*** Opening Collected data ***

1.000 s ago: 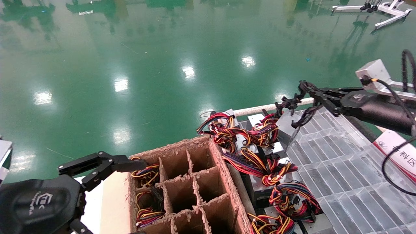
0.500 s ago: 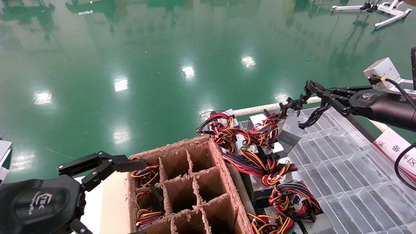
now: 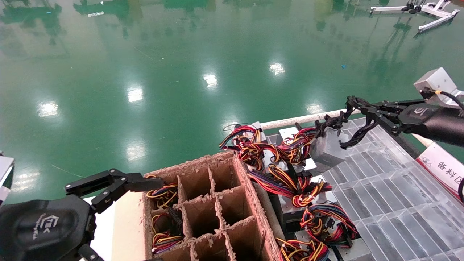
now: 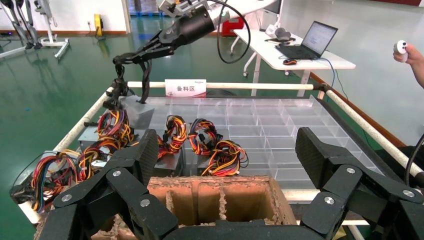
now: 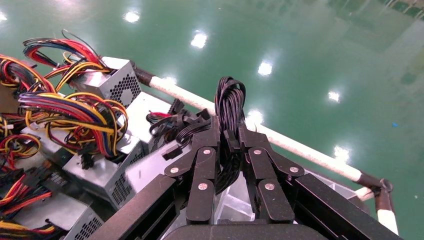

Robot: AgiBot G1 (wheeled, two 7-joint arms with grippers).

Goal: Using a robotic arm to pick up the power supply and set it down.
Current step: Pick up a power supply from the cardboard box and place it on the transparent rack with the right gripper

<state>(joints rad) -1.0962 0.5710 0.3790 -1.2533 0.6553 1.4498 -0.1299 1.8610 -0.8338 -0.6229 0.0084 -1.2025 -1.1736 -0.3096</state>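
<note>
The right gripper (image 3: 357,119) is clamped on the black cable bundle (image 5: 229,107) of the power supply (image 3: 328,148). You can see the cables pinched between its fingers (image 5: 205,170) in the right wrist view. The box itself hangs tilted off those cables at about 2 o'clock in the head view, right at the edge of the clear tray grid (image 3: 384,188) and just beside the other supplies (image 3: 290,203) with red-yellow wire bundles (image 3: 290,148).

The left gripper (image 4: 225,165) sits spread wide at 8 o'clock, over a worn cardboard divider box (image 3: 206,210) that has a few wire bundles in its left cells.

The tray rack has a white rail (image 3: 290,121) along the far side and a sign (image 4: 185,88) with Chinese text. The floor (image 3: 163,72) is glossy green with light reflections. The left wrist view shows a white desk (image 4: 295,55) with a laptop (image 4: 307,40) behind.
</note>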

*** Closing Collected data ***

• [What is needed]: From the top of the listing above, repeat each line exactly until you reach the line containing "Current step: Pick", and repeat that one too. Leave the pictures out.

• [Completed task]:
1.000 s ago: 
0.500 s ago: 
now: 
now: 
now: 

Robot: AgiBot G1 (wheeled, two 7-joint arms with grippers).

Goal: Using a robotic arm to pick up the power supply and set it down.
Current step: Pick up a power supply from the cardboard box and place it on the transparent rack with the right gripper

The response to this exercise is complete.